=== Begin Enclosure ===
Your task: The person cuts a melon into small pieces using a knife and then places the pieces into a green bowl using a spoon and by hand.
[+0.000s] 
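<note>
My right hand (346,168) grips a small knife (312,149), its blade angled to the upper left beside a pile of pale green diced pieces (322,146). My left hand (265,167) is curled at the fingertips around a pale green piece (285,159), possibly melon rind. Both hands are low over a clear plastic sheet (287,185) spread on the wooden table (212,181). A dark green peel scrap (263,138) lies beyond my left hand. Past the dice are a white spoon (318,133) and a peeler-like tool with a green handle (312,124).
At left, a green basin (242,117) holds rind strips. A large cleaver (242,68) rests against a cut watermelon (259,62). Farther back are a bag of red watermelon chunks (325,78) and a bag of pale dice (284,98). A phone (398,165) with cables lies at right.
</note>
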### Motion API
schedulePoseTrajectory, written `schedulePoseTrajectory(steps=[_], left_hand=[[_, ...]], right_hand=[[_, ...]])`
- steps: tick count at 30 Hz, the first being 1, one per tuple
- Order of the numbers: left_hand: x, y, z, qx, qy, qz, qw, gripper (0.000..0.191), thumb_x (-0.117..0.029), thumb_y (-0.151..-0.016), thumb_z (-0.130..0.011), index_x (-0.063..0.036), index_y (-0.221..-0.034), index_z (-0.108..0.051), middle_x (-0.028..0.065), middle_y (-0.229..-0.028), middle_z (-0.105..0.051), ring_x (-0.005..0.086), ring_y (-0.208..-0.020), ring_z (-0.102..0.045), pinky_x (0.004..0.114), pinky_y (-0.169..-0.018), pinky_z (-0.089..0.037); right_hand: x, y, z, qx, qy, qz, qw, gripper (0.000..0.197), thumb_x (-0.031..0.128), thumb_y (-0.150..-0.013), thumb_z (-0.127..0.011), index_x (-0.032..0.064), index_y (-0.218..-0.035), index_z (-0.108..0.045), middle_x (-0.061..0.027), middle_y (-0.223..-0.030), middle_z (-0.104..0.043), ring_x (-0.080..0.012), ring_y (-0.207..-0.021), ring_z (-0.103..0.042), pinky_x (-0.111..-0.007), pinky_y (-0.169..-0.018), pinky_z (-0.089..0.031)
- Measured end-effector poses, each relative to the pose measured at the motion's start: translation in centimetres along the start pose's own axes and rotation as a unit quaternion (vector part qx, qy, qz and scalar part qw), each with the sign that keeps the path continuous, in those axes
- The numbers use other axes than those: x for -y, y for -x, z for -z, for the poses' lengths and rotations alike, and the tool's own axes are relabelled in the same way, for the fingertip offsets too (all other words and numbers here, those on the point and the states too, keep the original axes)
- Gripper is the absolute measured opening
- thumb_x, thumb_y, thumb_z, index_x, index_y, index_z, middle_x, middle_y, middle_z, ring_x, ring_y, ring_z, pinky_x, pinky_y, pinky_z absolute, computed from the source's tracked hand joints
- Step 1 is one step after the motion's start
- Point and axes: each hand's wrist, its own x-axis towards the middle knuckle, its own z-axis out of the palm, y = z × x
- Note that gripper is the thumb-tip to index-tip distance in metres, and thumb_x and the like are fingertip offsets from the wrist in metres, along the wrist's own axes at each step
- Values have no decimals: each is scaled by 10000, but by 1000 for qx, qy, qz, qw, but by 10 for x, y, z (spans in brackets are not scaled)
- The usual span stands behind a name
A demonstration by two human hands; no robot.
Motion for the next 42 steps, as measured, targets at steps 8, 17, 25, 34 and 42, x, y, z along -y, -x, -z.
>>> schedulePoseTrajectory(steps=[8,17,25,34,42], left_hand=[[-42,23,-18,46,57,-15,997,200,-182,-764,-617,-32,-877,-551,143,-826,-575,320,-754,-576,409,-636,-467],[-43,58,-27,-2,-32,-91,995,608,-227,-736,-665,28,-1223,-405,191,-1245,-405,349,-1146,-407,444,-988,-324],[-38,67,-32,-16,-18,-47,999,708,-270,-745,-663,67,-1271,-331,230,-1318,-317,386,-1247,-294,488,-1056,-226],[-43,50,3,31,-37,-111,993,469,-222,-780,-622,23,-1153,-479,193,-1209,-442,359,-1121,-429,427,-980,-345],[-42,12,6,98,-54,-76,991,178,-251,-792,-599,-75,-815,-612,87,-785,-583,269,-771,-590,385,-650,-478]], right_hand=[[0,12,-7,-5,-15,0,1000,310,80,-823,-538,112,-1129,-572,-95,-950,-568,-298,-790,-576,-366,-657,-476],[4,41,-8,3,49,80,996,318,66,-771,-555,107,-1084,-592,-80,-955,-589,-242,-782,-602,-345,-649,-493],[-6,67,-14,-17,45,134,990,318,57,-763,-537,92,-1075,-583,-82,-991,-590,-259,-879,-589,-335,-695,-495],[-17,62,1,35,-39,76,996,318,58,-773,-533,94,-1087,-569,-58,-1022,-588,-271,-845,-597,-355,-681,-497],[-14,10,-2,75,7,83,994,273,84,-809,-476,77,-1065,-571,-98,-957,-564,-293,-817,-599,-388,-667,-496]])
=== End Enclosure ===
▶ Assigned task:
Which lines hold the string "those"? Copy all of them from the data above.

▶ Result:
- Measured end-effector poses, each relative to the pose measured at the motion's start: translation in centimetres along the start pose's own axes and rotation as a unit quaternion (vector part qx, qy, qz and scalar part qw), each with the sign that keeps the path continuous, in those axes
- The numbers use other axes than those: x for -y, y for -x, z for -z, for the poses' lengths and rotations alike, and the tool's own axes are relabelled in the same way, for the fingertip offsets too (all other words and numbers here, those on the point and the states too, keep the original axes)

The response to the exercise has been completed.